YOUR ASSIGNMENT |
Write out every entry, unchanged. Skip any picture.

───

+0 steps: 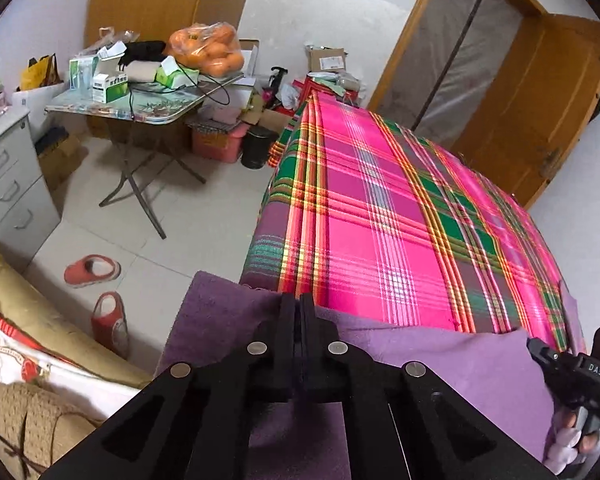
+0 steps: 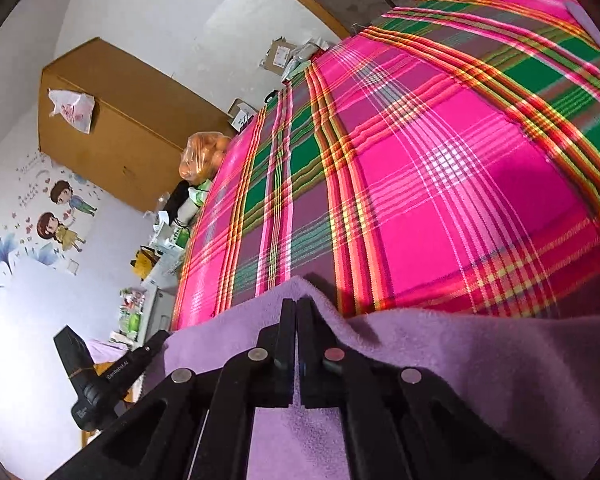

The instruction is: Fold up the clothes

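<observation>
Pink-and-green plaid sheet (image 1: 380,216) covers the bed, which fills the right of the left wrist view; beyond it, far left, a folding table (image 1: 140,108) carries boxes and a bag of oranges (image 1: 208,50). Along the bed's near edge lies the purple garment (image 1: 460,364). The left gripper (image 1: 299,308) is fully closed, pinching the garment's edge near the bed's left corner. The right gripper (image 2: 296,312) is likewise clamped tight on a raised fold of it.

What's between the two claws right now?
Only the purple cloth: in the left wrist view it runs unbroken from the left claw to the right claw. Each is shut on it.
</observation>
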Motion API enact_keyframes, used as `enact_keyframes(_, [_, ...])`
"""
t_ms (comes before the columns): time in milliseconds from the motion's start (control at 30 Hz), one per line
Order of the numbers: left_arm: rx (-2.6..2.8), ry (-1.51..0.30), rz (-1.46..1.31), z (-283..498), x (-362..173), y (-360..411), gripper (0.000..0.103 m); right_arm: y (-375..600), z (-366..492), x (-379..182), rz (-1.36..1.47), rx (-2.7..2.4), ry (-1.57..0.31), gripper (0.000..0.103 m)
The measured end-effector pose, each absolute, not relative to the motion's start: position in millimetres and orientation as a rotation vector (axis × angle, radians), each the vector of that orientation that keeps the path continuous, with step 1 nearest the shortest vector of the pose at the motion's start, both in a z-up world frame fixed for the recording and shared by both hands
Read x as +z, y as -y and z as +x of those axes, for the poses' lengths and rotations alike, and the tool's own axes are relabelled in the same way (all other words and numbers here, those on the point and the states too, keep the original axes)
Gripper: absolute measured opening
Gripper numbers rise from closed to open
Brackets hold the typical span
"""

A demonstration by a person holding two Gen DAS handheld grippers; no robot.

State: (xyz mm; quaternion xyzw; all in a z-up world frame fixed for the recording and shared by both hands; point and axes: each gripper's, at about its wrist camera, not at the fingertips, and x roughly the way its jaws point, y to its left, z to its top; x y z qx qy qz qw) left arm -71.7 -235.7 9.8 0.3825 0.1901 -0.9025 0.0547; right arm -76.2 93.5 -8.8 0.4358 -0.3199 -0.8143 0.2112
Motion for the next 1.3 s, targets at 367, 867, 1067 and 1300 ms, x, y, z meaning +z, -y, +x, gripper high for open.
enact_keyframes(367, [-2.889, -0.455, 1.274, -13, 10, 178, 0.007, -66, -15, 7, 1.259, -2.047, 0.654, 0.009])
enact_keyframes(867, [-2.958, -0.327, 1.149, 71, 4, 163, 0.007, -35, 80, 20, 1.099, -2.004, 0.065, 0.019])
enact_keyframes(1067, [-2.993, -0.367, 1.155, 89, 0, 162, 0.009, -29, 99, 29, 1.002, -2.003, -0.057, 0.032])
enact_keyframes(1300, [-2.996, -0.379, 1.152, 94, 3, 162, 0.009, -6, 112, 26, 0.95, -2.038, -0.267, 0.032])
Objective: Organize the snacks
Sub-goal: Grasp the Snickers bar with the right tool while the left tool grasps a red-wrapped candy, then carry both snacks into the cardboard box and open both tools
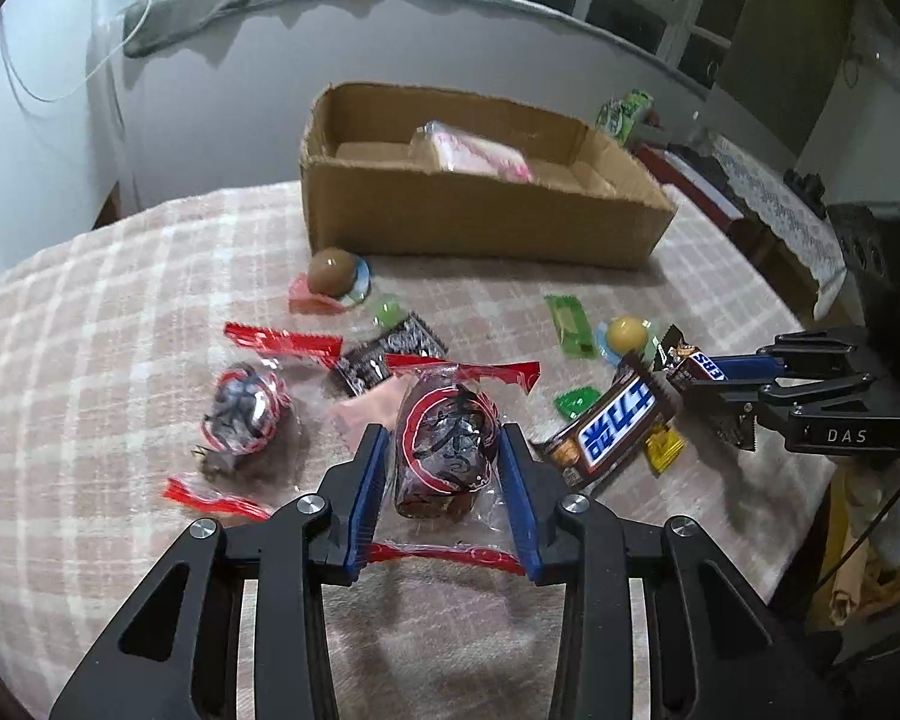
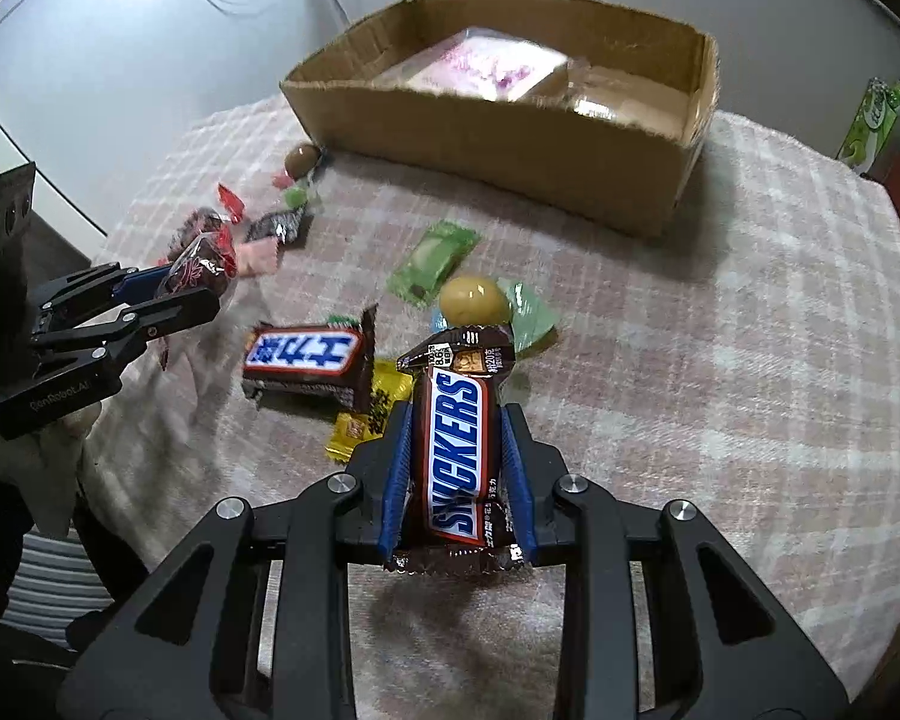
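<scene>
Both grippers grip snacks: left gripper (image 1: 444, 450) fingers (image 1: 366, 480) clamp a dark wrapped cake (image 1: 444, 450) at lower centre; right gripper (image 2: 457, 450) fingers (image 2: 397, 468) pinch a Snickers bar (image 2: 457, 450).

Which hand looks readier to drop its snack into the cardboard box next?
Probably the right. Its gripper clamps the brown Snickers bar squarely, with open plaid cloth up to the open cardboard box. The left gripper grips a dark cake in clear wrapper, with snacks lying in between.
</scene>
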A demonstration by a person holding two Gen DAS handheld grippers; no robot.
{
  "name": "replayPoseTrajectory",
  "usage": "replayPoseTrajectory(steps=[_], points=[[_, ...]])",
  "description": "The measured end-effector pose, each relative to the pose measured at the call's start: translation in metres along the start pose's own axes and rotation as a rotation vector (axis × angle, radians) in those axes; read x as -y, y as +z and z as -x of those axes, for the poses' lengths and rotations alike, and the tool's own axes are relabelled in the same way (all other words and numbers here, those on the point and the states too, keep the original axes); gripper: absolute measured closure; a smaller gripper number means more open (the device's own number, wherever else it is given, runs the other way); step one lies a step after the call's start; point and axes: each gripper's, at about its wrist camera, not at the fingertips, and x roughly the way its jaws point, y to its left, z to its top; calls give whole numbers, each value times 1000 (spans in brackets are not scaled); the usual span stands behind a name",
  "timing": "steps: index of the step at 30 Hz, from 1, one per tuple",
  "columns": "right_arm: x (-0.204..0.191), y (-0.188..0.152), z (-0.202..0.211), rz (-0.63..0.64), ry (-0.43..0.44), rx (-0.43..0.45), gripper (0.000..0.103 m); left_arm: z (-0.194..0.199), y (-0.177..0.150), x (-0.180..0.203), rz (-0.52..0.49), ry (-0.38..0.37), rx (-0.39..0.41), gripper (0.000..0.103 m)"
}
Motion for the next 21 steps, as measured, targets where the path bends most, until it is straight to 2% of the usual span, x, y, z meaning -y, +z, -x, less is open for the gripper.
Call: replayPoseTrajectory(steps=[8, 15, 21], points=[[-3, 21, 37, 16, -10, 96, 73, 20, 28, -5, 12, 3, 84, 68], [1, 59, 63, 22, -26, 199, 73, 32, 68, -5, 4, 4, 178, 68], [3, 97, 64, 26, -43, 242, 73, 20, 105, -3, 6, -1, 219, 68]])
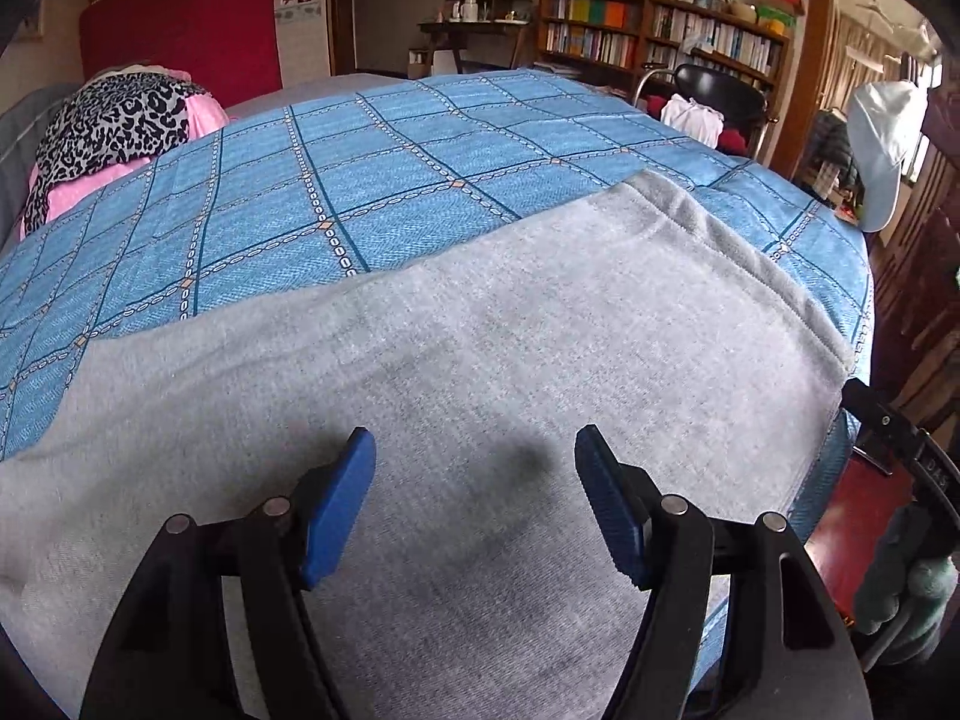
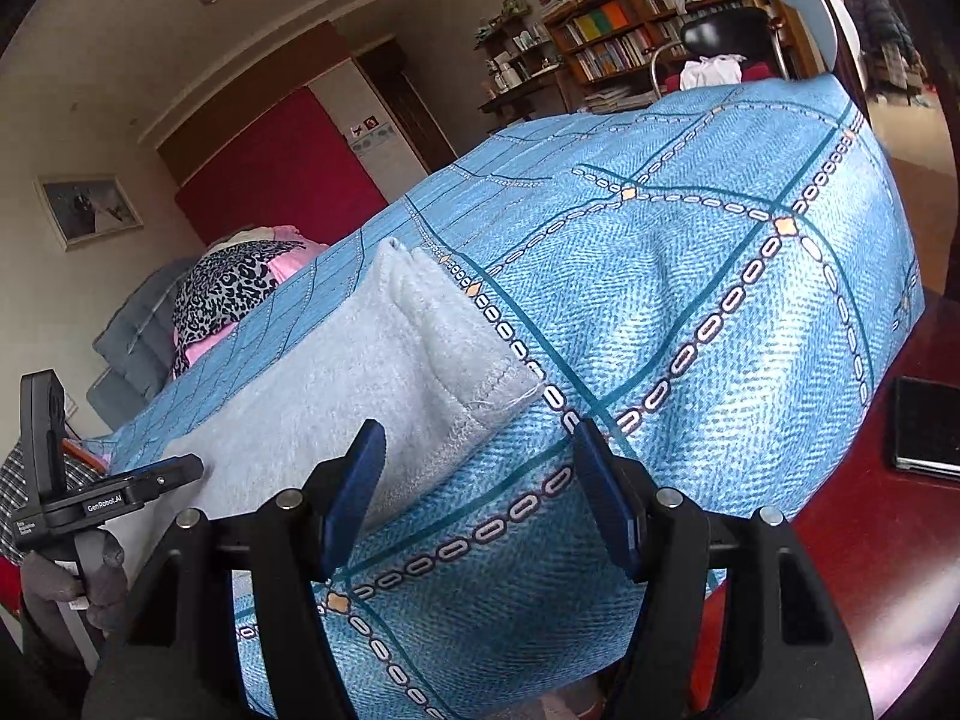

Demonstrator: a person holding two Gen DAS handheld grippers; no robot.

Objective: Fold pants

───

REPLY TO THE EXERCISE |
+0 steps: 
+0 steps: 

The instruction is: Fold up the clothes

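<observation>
Pink-and-green plaid sheet (image 1: 380,216) covers the bed, which fills the right of the left wrist view; beyond it, far left, a folding table (image 1: 140,108) carries boxes and a bag of oranges (image 1: 208,50). Along the bed's near edge lies the purple garment (image 1: 460,364). The left gripper (image 1: 299,308) is fully closed, pinching the garment's edge near the bed's left corner. The right gripper (image 2: 296,312) is likewise clamped tight on a raised fold of it.

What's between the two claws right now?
Only the purple cloth: in the left wrist view it runs unbroken from the left claw to the right claw. Each is shut on it.
</observation>
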Motion API enact_keyframes, used as `enact_keyframes(_, [_, ...])`
"""
t_ms (comes before the columns): time in milliseconds from the motion's start (control at 30 Hz), one per line
Order of the numbers: left_arm: rx (-2.6..2.8), ry (-1.51..0.30), rz (-1.46..1.31), z (-283..498), x (-362..173), y (-360..411), gripper (0.000..0.103 m); right_arm: y (-375..600), z (-366..492), x (-379..182), rz (-1.36..1.47), rx (-2.7..2.4), ry (-1.57..0.31), gripper (0.000..0.103 m)
The measured end-effector pose, each absolute, not relative to the motion's start: position in millimetres and orientation as a rotation vector (axis × angle, radians), each the vector of that orientation that keeps the path continuous, with step 1 nearest the shortest vector of the pose at the motion's start, both in a z-up world frame fixed for the recording and shared by both hands
Read x as +z, y as -y and z as +x of those axes, for the poses' lengths and rotations alike, and the tool's own axes are relabelled in the same way (all other words and numbers here, those on the point and the states too, keep the original axes)
Gripper: absolute measured opening
Gripper numbers rise from closed to open
Brackets hold the typical span
"""

A demonstration by a person holding two Gen DAS handheld grippers; no robot.

State: (xyz mm; quaternion xyzw; all in a z-up world frame fixed for the recording and shared by both hands; point and axes: each gripper's, at about its wrist camera, not at the fingertips, and x roughly the way its jaws point, y to its left, z to its top; x y z qx qy qz qw) left arm -71.7 -235.7 9.8 0.3825 0.1901 -0.9025 0.0547; right arm -76.2 93.5 -8.8 0.4358 -0.3199 -0.8143 0.2112
Motion for the next 1.3 s, targets at 367, 867, 1067 and 1300 ms, x, y, z meaning +z, -y, +x, gripper high for open.
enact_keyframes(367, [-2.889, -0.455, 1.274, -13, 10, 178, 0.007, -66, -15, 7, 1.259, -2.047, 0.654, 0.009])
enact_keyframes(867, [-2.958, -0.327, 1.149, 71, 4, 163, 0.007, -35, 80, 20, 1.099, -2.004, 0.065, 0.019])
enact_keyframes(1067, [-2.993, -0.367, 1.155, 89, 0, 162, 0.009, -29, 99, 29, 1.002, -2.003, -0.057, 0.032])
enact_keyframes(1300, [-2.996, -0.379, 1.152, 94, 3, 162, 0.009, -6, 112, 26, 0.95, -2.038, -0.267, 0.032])
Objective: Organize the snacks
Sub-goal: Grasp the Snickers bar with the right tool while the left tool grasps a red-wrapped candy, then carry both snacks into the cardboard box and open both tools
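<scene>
Both grippers grip snacks: left gripper (image 1: 444, 450) fingers (image 1: 366, 480) clamp a dark wrapped cake (image 1: 444, 450) at lower centre; right gripper (image 2: 457, 450) fingers (image 2: 397, 468) pinch a Snickers bar (image 2: 457, 450).

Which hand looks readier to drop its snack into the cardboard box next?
Probably the right. Its gripper clamps the brown Snickers bar squarely, with open plaid cloth up to the open cardboard box. The left gripper grips a dark cake in clear wrapper, with snacks lying in between.
</scene>
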A demonstration by a person holding two Gen DAS handheld grippers; no robot.
{
  "name": "replayPoseTrajectory",
  "usage": "replayPoseTrajectory(steps=[_], points=[[_, ...]])",
  "description": "The measured end-effector pose, each relative to the pose measured at the call's start: translation in metres along the start pose's own axes and rotation as a rotation vector (axis × angle, radians) in those axes; read x as -y, y as +z and z as -x of those axes, for the poses' lengths and rotations alike, and the tool's own axes are relabelled in the same way (all other words and numbers here, those on the point and the states too, keep the original axes); gripper: absolute measured closure; a smaller gripper number means more open (the device's own number, wherever else it is given, runs the other way); step one lies a step after the call's start; point and axes: each gripper's, at about its wrist camera, not at the fingertips, and x roughly the way its jaws point, y to its left, z to its top; calls give whole numbers, each value times 1000 (spans in brackets are not scaled); the usual span stands behind a name",
  "timing": "steps: index of the step at 30 Hz, from 1, one per tuple",
  "columns": "right_arm: x (-0.204..0.191), y (-0.188..0.152), z (-0.202..0.211), rz (-0.63..0.64), ry (-0.43..0.44), rx (-0.43..0.45), gripper (0.000..0.103 m); left_arm: z (-0.194..0.199), y (-0.177..0.150), x (-0.180..0.203), rz (-0.52..0.49), ry (-0.38..0.37), rx (-0.39..0.41), gripper (0.000..0.103 m)"
}
Motion for the next 21 steps, as measured, targets where the path bends most, until it is straight to 2% of the usual span, x, y, z meaning -y, +z, -x, less is open for the gripper.
Call: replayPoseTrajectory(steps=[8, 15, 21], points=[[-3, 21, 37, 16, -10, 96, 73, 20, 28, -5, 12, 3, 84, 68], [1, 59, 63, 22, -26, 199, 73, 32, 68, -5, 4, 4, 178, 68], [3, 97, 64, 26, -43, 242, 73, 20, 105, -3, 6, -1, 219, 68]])

Demonstrator: a person holding two Gen DAS handheld grippers; no robot.

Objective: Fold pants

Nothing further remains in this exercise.